The work of parliament this week has been dominated by consideration of further measures designed to restrict the spread of covid 19. Putting aside the strangeness of parliament determining, for perhaps the first time since the age of the Puritans, the detail of where and when we may all sing and dance, there are some profoundly serious difficult decisions to be taken here. I hear regularly from constituents who are deeply distressed that their lives are on hold, they cannot visit relatives in care homes in the way they and their loved ones need, or that the business they have built up or to the job they have done for many years is now at greater risk than ever before. I also hear from constituents, many with underlying medical problems, who are terrified of the effect of the virus on their health or that of boundaries.
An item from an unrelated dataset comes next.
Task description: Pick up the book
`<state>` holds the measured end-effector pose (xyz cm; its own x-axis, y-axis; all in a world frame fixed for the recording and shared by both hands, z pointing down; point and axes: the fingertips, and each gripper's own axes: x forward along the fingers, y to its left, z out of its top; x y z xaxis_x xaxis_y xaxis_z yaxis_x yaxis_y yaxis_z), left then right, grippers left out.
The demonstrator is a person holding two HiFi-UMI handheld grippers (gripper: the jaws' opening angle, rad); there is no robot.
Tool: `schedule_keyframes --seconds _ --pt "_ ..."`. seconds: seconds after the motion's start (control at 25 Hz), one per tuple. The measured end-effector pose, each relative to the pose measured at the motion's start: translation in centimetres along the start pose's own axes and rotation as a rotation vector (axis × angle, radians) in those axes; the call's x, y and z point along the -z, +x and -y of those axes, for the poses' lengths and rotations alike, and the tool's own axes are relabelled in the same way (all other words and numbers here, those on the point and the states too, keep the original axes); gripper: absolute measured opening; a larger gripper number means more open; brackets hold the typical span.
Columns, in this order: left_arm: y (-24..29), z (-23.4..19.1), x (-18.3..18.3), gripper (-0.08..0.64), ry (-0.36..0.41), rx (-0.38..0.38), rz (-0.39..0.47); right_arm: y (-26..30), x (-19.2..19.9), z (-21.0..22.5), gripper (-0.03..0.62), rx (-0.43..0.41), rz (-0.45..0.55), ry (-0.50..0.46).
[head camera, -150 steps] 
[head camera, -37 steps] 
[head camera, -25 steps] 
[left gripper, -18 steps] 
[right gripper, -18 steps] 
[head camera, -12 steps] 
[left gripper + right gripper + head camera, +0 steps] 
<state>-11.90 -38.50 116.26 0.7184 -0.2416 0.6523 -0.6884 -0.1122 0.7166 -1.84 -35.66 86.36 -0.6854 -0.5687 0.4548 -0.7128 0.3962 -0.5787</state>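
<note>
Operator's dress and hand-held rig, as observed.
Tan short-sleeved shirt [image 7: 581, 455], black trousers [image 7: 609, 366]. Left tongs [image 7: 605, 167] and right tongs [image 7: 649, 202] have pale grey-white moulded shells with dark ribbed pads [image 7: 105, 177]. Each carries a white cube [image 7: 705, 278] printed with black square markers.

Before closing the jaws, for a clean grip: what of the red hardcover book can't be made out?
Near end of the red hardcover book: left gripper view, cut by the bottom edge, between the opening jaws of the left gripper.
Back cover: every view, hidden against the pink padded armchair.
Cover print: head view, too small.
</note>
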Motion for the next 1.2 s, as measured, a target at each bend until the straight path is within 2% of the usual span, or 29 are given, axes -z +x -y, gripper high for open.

The underlying balance that has to be struck between protecting lives and protecting livelihoods remains as difficult for legislators as sees for government.
This week, there were specific decisions to make , and I want to focus on two in particular. The first is whether it is right to take a regional approach to restrictions rather a solely national one, I think it must be. Although there are risks and resentments and potential confusion in applying rules in one part of the country that do not apply to others and challenges in establishing logical borders for the areas affected, the expert evidence presented in the briefings I have attended, nationally and locally demonstrates clearly that the picture of infection and transmission varies significantly across the country. The situation in Merseyside is not (or at least not yet) the situation in Warwickshire. Implementing measures needed to control the virus in Merseyside across the whole country would have a disproportionate effect on the economy of Warwickshire without a convincing public health justification. It must also be right that, as the extent of viral infection changes in a locality, so should the response. Although that makes it harder for everyone to plan, the alternative is that restrictions are imposed too late, or left in effect for too long.
The second decision to be made this week by the House of Commons was on the extent to which hospitality venues and businesses should be able to operate. Again, the regional approach will have a bearing on this, with venues in areas of greater restriction consequentially able to do less, but some constraints apply everywhere. One of the most controversial is the so-called ’10pm curfew’, under which pubs and restaurants must in almost all circumstances, close by 10pm. This has a known impact on the profitability of those business but also, as many have observed, has coincided with scenes of many people congregating together on the streets as 10pm arrives. The complaint against this policy are therefore that it punishes businesses doing their best to operate responsibly and that the its public health benefits are undermined by the behaviour of those leaving them. I have considerable sympathy for responsible owners, licenses and managers who I accept are doing all they can do reduce the spread of the virus in their premises, but the inescapable logic of the virus is that it spreads more where people congregate. If schools are to be kept open, and the economy kept running in other sectors, restrictions have to be made elsewhere, assuming that we seek to restrict infection, as I strongly believe we must as the interests of those most vulnerable among us, who may well become infected by others. Of course, that cannot mean hospitality businesses obliged to open less or not at all should be left without compensation, on which there is much more to say elsewhere.
I sympathise too with the argument that the achievements of partial closure can be undone by irresponsible behaviour on the street but no policy will have perfect effect and the efficacy of the this one can be enhanced dramatically by responsible behaviour of the kind we should all expect in a period of public health crisis.
So, in both decisions we are choosing the least worst of imperfect options. On balance, I accept that the complexity of a regional approach is necessary to provide the adaptability that seeks to avoid unnecessary economic damage, and I accept that some time open for hospitality businesses is better than no time, which is the likely alternative. I therefore support the measures which are now in force.
I understand and regret that they will cause continued difficulty and upset for many, but I believe they represent the best way to preserve what economic activity we can, consistent with the serious threat to public health that covid 19 remains.